Dymicron, a privately held medical device company based in Orem, Utah, announced that the U.S. Food and Drug Administration has granted Investigational Device Exemption (IDE) approval to begin a pivotal clinical study of the Triadyme-C cervical artificial disc. The approval enables the company to initiate testing of its next-generation device for treating symptomatic cervical disc disease.
Revolutionary Diamond Material Technology
The Triadyme-C device distinguishes itself through bearing surfaces made from Adymite, Dymicron's proprietary medical grade polycrystalline diamond material. This groundbreaking material was developed specifically for high-stress load-bearing environments and is engineered to dramatically reduce wear debris generation compared to conventional implant materials such as titanium, cobalt-chromium, and polyethylene.
"The Triadyme-C represents a remarkable advancement in cervical disc technology," said Richard Guyer, MD, Co-director of the Center for Disc Replacement at Texas Back Institute and co-primary investigator for the clinical trial. "Its revolutionary polycrystalline diamond bearing surfaces dramatically reduce wear debris generation, while the tri-lobed design is engineered to closely replicate normal spinal kinematics—two factors that could improve long-term outcomes for patients."
The Adymite material produces virtually no detectable wear debris, addressing a critical issue linked to long-term device complications and revision surgeries. The result is a construct with exceptional hardness, low friction, and long-term articulation performance, optimized for the lifetime demands of spinal motion preservation.
Clinical Trial Design and Timeline
The IDE approval enables Dymicron to conduct a multi-center, prospective, historically controlled clinical trial comparing the safety and effectiveness of Triadyme-C to anterior cervical discectomy and fusion (ACDF) surgery in treating symptomatic cervical disc disease. The trial will enroll patients across several leading U.S. spine centers, with the first implantations expected in Q4 2025.

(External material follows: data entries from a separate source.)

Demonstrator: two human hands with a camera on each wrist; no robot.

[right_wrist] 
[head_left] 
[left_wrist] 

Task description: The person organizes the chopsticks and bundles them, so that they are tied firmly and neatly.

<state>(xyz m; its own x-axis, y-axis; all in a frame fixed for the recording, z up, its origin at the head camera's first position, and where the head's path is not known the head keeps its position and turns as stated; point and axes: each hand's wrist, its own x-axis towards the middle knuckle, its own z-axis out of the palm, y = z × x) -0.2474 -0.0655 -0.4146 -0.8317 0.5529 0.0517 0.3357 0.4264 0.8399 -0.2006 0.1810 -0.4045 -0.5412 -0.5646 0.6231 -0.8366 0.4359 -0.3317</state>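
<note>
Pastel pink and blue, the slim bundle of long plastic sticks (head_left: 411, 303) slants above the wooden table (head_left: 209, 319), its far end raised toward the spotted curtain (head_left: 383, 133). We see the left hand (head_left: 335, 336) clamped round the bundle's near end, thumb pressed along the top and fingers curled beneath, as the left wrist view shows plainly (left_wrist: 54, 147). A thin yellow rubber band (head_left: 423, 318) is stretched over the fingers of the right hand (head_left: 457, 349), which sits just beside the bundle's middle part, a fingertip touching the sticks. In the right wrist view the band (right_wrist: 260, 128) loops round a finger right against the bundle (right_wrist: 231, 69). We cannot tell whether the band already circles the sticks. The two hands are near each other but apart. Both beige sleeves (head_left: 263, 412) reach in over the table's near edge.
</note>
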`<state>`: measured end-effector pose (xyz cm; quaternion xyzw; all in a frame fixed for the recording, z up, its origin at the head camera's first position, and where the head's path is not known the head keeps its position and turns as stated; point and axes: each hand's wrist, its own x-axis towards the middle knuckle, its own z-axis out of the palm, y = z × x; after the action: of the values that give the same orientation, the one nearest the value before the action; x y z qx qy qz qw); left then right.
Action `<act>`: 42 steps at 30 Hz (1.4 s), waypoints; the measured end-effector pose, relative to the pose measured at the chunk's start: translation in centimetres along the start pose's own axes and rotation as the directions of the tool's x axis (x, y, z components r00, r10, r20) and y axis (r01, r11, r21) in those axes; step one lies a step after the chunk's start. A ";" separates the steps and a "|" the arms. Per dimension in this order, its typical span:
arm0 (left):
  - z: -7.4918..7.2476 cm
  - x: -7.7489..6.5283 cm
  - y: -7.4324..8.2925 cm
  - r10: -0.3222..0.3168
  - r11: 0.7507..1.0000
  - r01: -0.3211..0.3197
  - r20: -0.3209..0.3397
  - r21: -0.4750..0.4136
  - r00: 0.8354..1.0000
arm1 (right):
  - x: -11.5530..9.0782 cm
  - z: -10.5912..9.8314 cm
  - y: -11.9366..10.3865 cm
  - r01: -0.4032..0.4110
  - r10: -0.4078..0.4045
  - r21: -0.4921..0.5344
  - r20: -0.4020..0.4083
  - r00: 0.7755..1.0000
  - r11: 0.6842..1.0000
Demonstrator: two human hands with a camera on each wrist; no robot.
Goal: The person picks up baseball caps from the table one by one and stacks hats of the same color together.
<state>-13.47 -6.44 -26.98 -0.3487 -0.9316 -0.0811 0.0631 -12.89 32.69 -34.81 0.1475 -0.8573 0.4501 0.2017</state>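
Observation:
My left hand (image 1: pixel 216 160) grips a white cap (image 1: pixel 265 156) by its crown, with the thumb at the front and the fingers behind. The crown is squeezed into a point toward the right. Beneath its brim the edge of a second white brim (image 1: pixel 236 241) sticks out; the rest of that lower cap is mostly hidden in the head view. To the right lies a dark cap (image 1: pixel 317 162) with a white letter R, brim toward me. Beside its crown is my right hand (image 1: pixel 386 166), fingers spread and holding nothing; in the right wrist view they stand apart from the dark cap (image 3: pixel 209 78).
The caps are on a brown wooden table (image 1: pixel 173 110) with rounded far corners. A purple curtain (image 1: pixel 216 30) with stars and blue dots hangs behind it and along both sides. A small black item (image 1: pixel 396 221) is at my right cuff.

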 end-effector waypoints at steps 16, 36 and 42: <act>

The study features a composite clinical success primary endpoint defined by improvement in Neck Disability Index (NDI) Score, maintenance or improvement in neurological status, and no secondary surgical interventions. Data from this trial will support a future Premarket Approval (PMA) submission to the FDA.
Clinical Significance and Market Impact
Pierce Nunley, MD, founder and Medical Director of the Spine Institute of Louisiana and co-primary investigator, emphasized the device's potential market differentiation. "A key factor distinguishing spine arthrodesis products is wear debris, which can trigger varying degrees of osteolysis and potential implant failure," he said. "With its proprietary polycrystalline diamond material designed to virtually eliminate wear debris, and a tri-lobed geometry engineered to restore natural motion, Triadyme-C stands to set a new benchmark in long-term implant performance and market differentiation."
Strategic Implications
Alan S. Layton, Chief Executive Officer and Chairman of the Board at Dymicron, described the FDA approval as "a value-defining achievement" that reflects both the strength of the company's technology and disciplined execution of its regulatory roadmap. "We are now poised to generate high-quality clinical data that will support a future PMA submission and lay the groundwork for commercialization in the U.S. market," he stated.

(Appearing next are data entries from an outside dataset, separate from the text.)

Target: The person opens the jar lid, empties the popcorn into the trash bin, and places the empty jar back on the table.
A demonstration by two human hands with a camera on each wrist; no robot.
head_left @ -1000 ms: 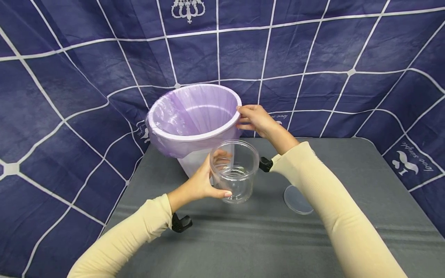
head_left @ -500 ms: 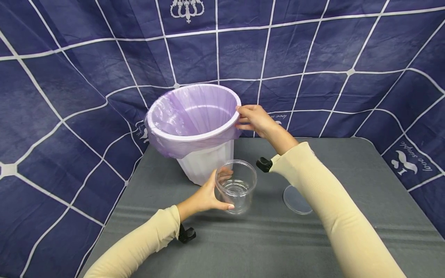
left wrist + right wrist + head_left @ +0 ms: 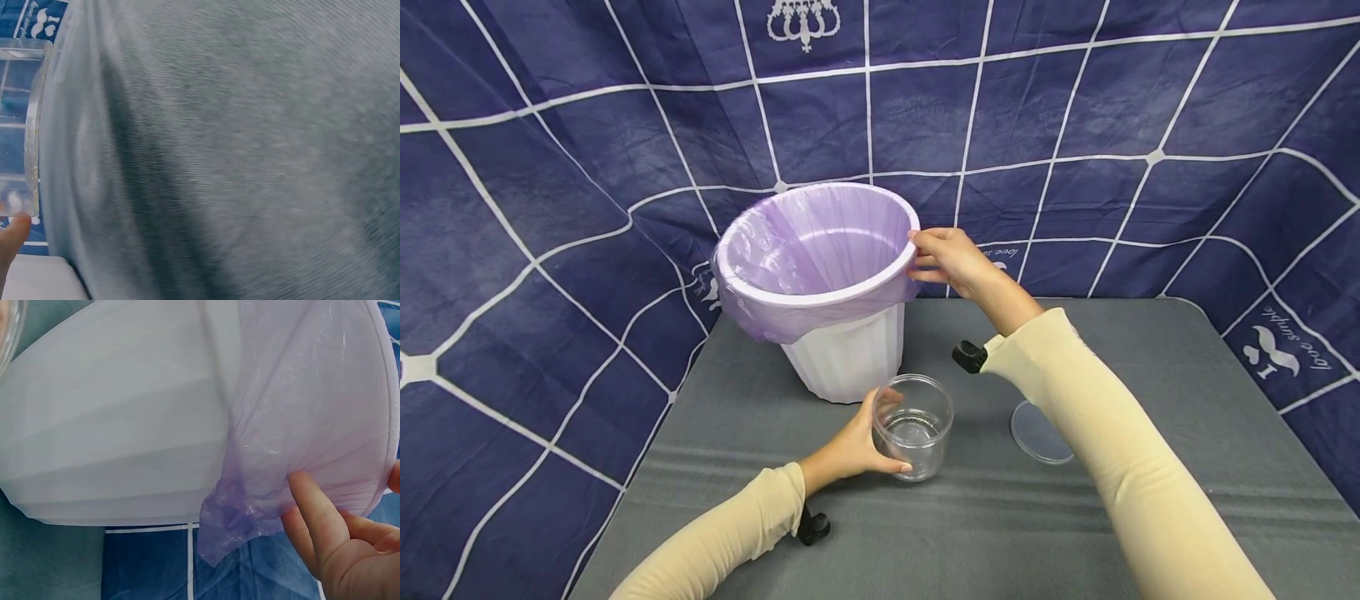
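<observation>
In the head view my left hand grips a clear, round plastic container from its left side, thumb in front and fingers behind. The container is upright with its mouth uncovered, low over the grey table. Part of it also shows at the left wrist view's edge, with a fingertip on it. My right hand pinches the rim of a white trash can on its right side. A purple bin liner is folded over that rim, and the fingers press against it from outside in the right wrist view.
A clear round lid lies flat on the grey cloth-covered table, partly behind the right sleeve. Behind and along both sides hangs a blue curtain with white lines. The trash can stands close to its back side.
My left hand has brought the container down and toward the table's near side, away from the trash can. The right hand has stayed at the rim.
</observation>
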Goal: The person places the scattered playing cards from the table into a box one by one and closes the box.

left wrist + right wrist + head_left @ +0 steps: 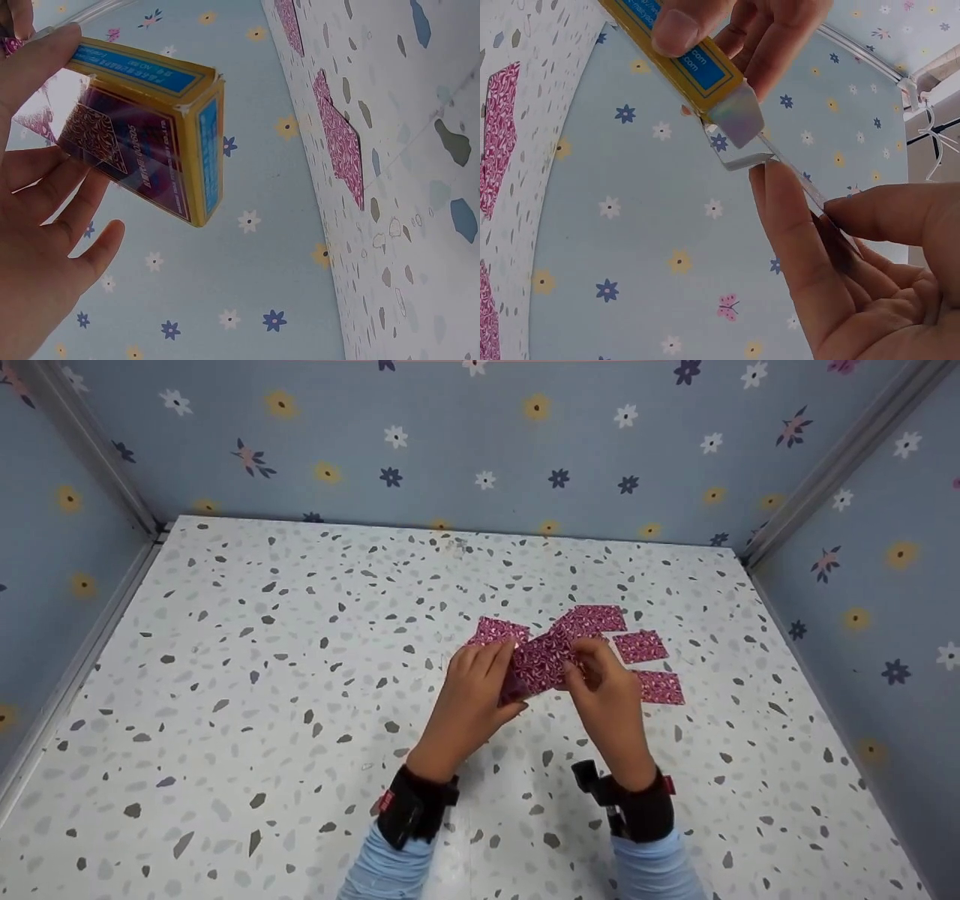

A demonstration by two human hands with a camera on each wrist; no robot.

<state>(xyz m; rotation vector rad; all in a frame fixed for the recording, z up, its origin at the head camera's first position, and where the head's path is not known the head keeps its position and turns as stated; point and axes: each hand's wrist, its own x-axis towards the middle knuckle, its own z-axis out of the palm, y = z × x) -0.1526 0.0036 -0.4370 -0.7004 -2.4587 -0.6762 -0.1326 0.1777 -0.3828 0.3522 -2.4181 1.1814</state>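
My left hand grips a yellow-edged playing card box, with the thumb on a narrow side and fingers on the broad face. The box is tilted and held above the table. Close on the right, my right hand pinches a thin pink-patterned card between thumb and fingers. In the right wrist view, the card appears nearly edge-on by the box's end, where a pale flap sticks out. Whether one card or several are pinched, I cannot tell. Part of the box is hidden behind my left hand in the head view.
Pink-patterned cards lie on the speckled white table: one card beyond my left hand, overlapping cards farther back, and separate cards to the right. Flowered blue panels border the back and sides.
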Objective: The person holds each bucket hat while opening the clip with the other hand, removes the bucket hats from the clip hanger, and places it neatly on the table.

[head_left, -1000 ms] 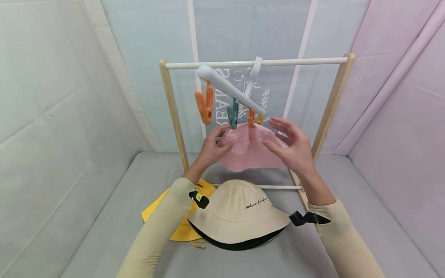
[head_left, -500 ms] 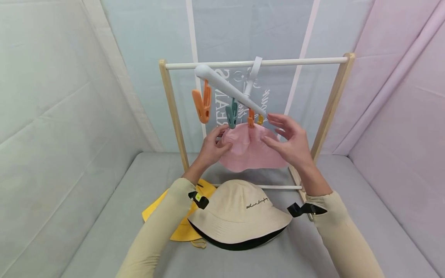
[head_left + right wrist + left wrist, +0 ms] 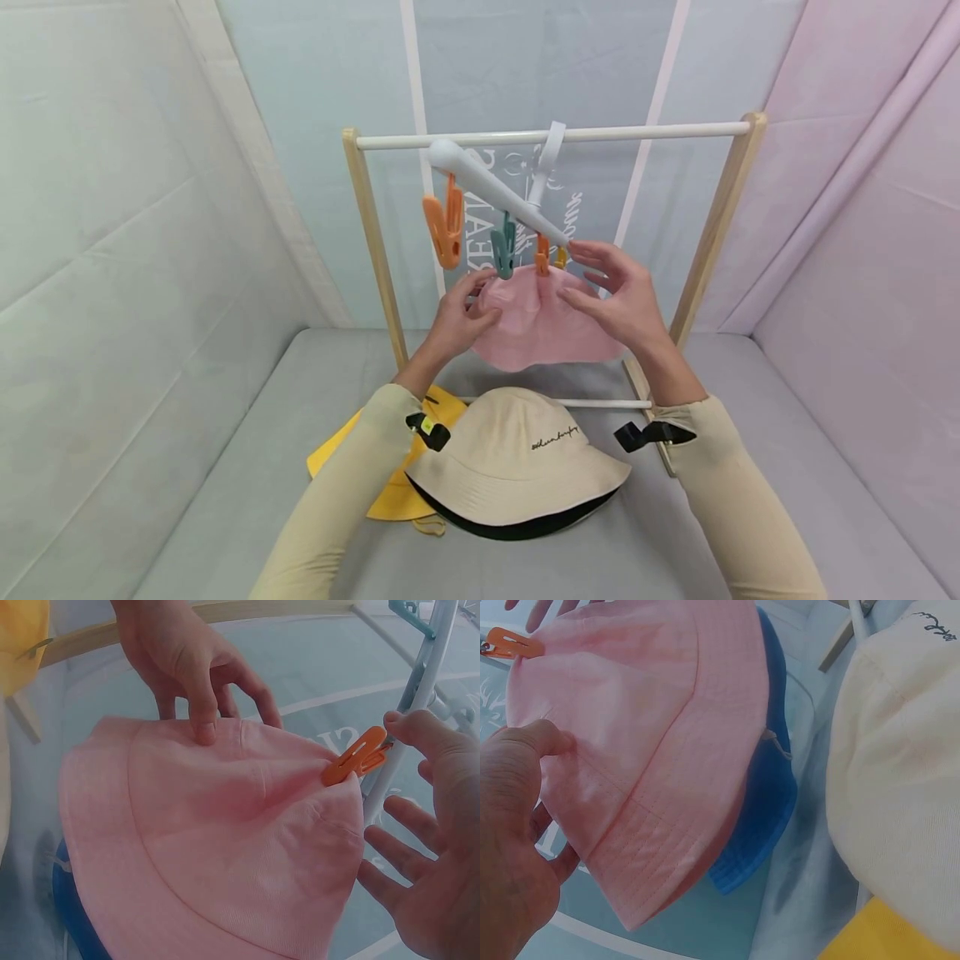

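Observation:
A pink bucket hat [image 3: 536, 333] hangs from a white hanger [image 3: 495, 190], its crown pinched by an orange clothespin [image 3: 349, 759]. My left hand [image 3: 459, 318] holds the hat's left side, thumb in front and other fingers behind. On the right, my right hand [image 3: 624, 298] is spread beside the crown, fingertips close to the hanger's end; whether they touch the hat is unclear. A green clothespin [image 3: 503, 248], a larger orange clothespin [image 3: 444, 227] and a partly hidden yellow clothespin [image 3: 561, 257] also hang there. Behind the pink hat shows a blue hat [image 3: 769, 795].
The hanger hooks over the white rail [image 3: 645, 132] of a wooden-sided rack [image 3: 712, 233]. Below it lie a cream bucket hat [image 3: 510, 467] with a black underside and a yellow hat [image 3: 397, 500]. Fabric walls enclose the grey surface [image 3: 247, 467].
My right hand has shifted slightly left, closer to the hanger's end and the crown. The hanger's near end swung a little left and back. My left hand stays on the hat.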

Layton also highlighted the broader strategic potential of the Adymite technology platform, noting that the company's core intellectual property portfolio, proprietary manufacturing capabilities, and strong clinical positioning provide a powerful foundation for growth across multiple medical applications.
The Triadyme-C's patented Tri-Lobe design mimics the natural kinematics and motion of a normal disc, addressing the critical need for motion preservation in cervical spine treatment while minimizing the risk of wear debris-related complications that have historically challenged artificial disc technologies.